There are reports which indicate that in just a few years that production has been ongoing, the Marange mines in Zimbabwe are churning over a million carats a month.
While the Zimbabwean stones are no doubt of much lower quality compared to what Botswana produces in Jwaneng and Letlhakane, it goes without saying that Zimbabwean authorities have shown a determination to grow the output of diamonds in that country.
At a million carats a month, Zimbabwe’s output translates into a third of Botswana’s total production at the current production levels of just over 30 million carats a year.
This therefore makes Zimbabwe a new entrant into the world’s diamond market with the potential to increase its footprint.
It is our hope that the diamonds in Zimbabwe will be used to develop their country and put the economy on the course for recovery.
The Zimbabweans have suffered a lot, with poverty especially in the rural areas having reached desperate levels.
The reason why there are so many millions of Zimbabweans outside their country is a result of political instability at home, but also because such political instability has driven down the productive economic capacities to such low levels that many people can no longer make ends meet.
The arrival of such a precious commodity like diamonds, which has proved such a boon should prove a source of excitement for a people like the Zimbabweans.
Yet that has not been the case.
This is because, as is the case in so many other areas of the economy, the ruling strongmen of Zimbabwe are now looking up to the new find as yet another honey pot into which to dip their hands but also to use the proceeds to brutalise and further oppress the ordinary people.
There are reports that there is no clear framework of law and order at the Marange mines.
Yet, as we in Botswana would be so well aware, diamonds are such a sensitive commodity that needs a tight production regime in security, accountability and transparency.
Any breach thereof can easily result in the contamination of the market so much so that the whole point of trading in diamonds may very well be entirely eroded.
What the Zimbabwean authorities need to be reminded over and over again is the simple but very important story line that diamonds are a discretionary purchase.
Nobody buys diamonds because they have to.
Nobody dies because they have not bought diamond jewellery.
As such the commodity is very fragile in its sensitivity to external markets.
What happens at the Marange mines ultimately has a bearing on Botswana’s capacity to derive the maximum benefits by way of high prices in the diamonds.
As a result we call on the Botswana Government to help the Zimbabwean set up a credible framework with elaborate structures of control that will benefit not just Zimbabwe but the whole of the producers, especially in Southern Africa.
Such a framework in Zimbabwe can only serve to enhance the integrity of Botswana’s production lines.
We say so, not only because for Botswana, when it comes to diamonds there are no higher stakes but also because from our experience as Botswana the world diamond market is so inextricably linked that a hitch in another country affects the whole pipeline.
Reports that the low quality stones from Marange have been destabilizing the market and throwing everything off balance are a source for concern.
This is over and above further reports of human rights abuses said to be endemic at Marange.
It may now sound like a clich├®, but the truth of the matter is that a majority of diamond consumers who are the wealthy people in the west do not have an elaborate understanding of Africa.
They are thus vulnerable to misinformation and distortion.
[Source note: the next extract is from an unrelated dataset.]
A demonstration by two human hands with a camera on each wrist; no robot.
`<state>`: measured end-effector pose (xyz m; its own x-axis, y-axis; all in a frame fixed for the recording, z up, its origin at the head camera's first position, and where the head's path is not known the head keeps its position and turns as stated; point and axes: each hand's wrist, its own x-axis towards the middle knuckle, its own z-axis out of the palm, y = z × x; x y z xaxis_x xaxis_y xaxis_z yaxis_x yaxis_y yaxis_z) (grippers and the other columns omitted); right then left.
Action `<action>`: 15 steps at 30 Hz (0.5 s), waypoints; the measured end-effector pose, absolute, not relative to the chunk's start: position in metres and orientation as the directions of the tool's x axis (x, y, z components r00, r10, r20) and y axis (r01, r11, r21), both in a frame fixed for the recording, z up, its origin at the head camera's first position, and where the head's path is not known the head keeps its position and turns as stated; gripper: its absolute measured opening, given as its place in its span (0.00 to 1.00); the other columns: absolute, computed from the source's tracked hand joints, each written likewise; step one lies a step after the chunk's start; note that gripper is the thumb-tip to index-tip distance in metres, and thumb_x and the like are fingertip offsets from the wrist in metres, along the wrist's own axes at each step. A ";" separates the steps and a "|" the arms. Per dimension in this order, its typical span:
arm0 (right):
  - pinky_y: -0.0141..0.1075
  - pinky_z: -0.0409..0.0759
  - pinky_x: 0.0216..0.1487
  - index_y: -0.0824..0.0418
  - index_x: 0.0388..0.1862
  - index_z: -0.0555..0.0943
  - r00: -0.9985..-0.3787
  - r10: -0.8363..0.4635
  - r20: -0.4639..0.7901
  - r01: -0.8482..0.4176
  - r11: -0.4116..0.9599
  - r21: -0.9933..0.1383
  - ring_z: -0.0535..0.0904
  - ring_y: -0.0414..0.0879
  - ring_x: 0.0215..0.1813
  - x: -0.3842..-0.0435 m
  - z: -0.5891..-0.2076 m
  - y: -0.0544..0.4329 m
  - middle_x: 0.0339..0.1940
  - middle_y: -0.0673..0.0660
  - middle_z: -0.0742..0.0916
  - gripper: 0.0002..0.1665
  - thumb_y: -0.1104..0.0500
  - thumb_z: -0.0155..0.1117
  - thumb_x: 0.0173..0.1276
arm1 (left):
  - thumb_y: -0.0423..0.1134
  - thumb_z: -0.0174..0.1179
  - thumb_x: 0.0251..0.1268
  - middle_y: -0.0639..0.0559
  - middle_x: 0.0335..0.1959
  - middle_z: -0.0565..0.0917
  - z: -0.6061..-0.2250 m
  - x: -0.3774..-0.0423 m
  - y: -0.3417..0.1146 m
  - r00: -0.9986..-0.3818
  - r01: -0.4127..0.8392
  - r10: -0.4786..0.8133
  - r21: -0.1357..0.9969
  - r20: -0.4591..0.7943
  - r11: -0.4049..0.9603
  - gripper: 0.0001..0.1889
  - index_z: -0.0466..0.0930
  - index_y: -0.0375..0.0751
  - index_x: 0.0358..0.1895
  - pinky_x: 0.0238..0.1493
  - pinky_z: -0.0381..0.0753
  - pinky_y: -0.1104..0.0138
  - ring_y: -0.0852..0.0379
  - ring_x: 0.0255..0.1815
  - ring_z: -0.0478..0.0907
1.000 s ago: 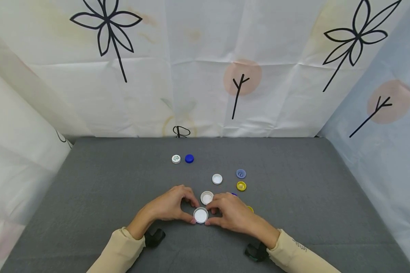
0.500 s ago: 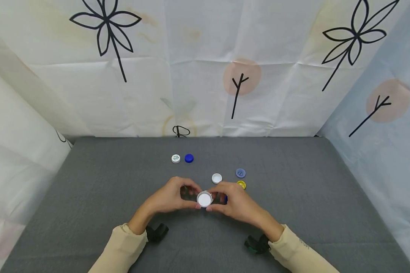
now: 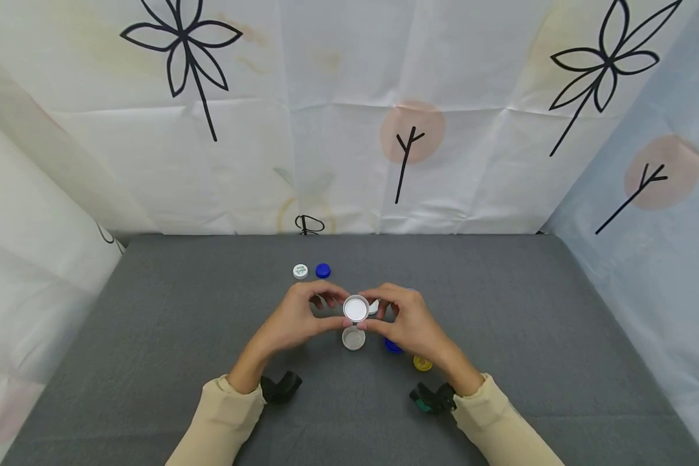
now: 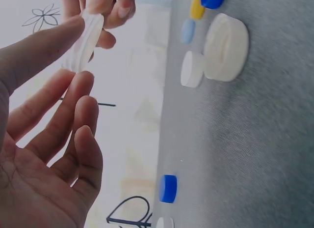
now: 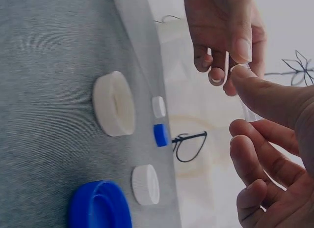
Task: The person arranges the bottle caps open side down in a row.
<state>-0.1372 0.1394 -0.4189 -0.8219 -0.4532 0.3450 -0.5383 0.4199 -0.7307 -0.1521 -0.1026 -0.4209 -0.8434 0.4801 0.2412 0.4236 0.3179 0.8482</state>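
Observation:
A white round bottle cap is held up off the table between both hands. My left hand pinches its left side between thumb and fingers. On the opposite side my right hand pinches it the same way. The left wrist view shows the cap edge-on, thin and pale, with fingertips at its rim. Below it on the grey table lies a larger white cap, hollow side up. Another white cap is partly hidden behind the right fingers.
A dark blue cap and a yellow cap lie near the right forearm. Farther back stand a white cap with print and a blue cap. A light blue cap shows in the left wrist view. Patterned cloth walls enclose the table.
Both hands have lifted the white cap from the table and carried it away from the body, past the larger white cap, which is now uncovered below it.

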 end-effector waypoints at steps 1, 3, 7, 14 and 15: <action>0.36 0.73 0.31 0.58 0.53 0.87 -0.826 -0.447 0.344 -0.532 0.415 -0.738 0.78 0.39 0.32 -0.138 -0.419 0.140 0.37 0.52 0.86 0.25 0.60 0.82 0.56 | 0.38 0.79 0.54 0.57 0.42 0.86 -0.420 -0.152 -0.102 -0.847 0.422 0.471 0.851 0.247 0.313 0.18 0.87 0.45 0.48 0.44 0.80 0.51 0.49 0.41 0.81; 0.39 0.73 0.32 0.57 0.54 0.87 -0.834 -0.432 0.343 -0.519 0.405 -0.752 0.78 0.40 0.32 -0.140 -0.418 0.140 0.37 0.54 0.86 0.25 0.60 0.82 0.56 | 0.37 0.79 0.54 0.56 0.42 0.86 -0.419 -0.154 -0.100 -0.852 0.419 0.457 0.858 0.257 0.299 0.18 0.87 0.44 0.49 0.44 0.80 0.52 0.48 0.41 0.81; 0.46 0.73 0.34 0.57 0.54 0.87 -0.853 -0.398 0.338 -0.491 0.390 -0.779 0.78 0.42 0.33 -0.144 -0.417 0.139 0.37 0.55 0.86 0.24 0.60 0.81 0.58 | 0.36 0.78 0.55 0.55 0.42 0.86 -0.418 -0.156 -0.098 -0.859 0.401 0.440 0.879 0.262 0.259 0.18 0.87 0.43 0.50 0.44 0.80 0.57 0.52 0.41 0.81; 0.46 0.72 0.36 0.57 0.54 0.87 -0.865 -0.333 0.375 -0.486 0.370 -0.792 0.78 0.43 0.33 -0.150 -0.415 0.134 0.39 0.52 0.86 0.22 0.58 0.80 0.59 | 0.35 0.69 0.66 0.47 0.41 0.86 -0.417 -0.160 -0.094 -0.905 0.260 0.379 0.956 0.193 0.135 0.15 0.84 0.37 0.54 0.44 0.82 0.64 0.50 0.42 0.83; 0.44 0.72 0.36 0.57 0.54 0.87 -0.865 -0.324 0.383 -0.488 0.368 -0.792 0.78 0.44 0.33 -0.151 -0.414 0.133 0.40 0.51 0.87 0.23 0.58 0.80 0.59 | 0.35 0.68 0.68 0.46 0.41 0.86 -0.417 -0.160 -0.093 -0.915 0.233 0.363 0.965 0.175 0.122 0.14 0.84 0.35 0.54 0.44 0.82 0.64 0.49 0.43 0.84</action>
<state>-0.1512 0.1329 -0.4143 -0.8652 -0.3239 0.3827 -0.4879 0.3678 -0.7916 -0.1599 -0.0929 -0.4172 -0.9151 0.3634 0.1747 0.2327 0.1221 0.9648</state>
Some of them do not even know that Africa is large continent with many countries in it, let alone of the fact that Zimbabwe and Botswana are two distinct countries with separate jurisdictions that have nothing in common except a geographical proximity created by nature.
Such people, as history showed in the past, can very easily end up boycotting Botswana’s diamonds when in actual fact they had set out to punish Botswana.
Once again we want to highlight the fact that diamond production in Zimbabwe has consequences for Botswana and as such it is in Botswana’s interest to ensure that Zimbabwean diamonds are clean, meeting such international standards as set out in processes like the Kimberley Process.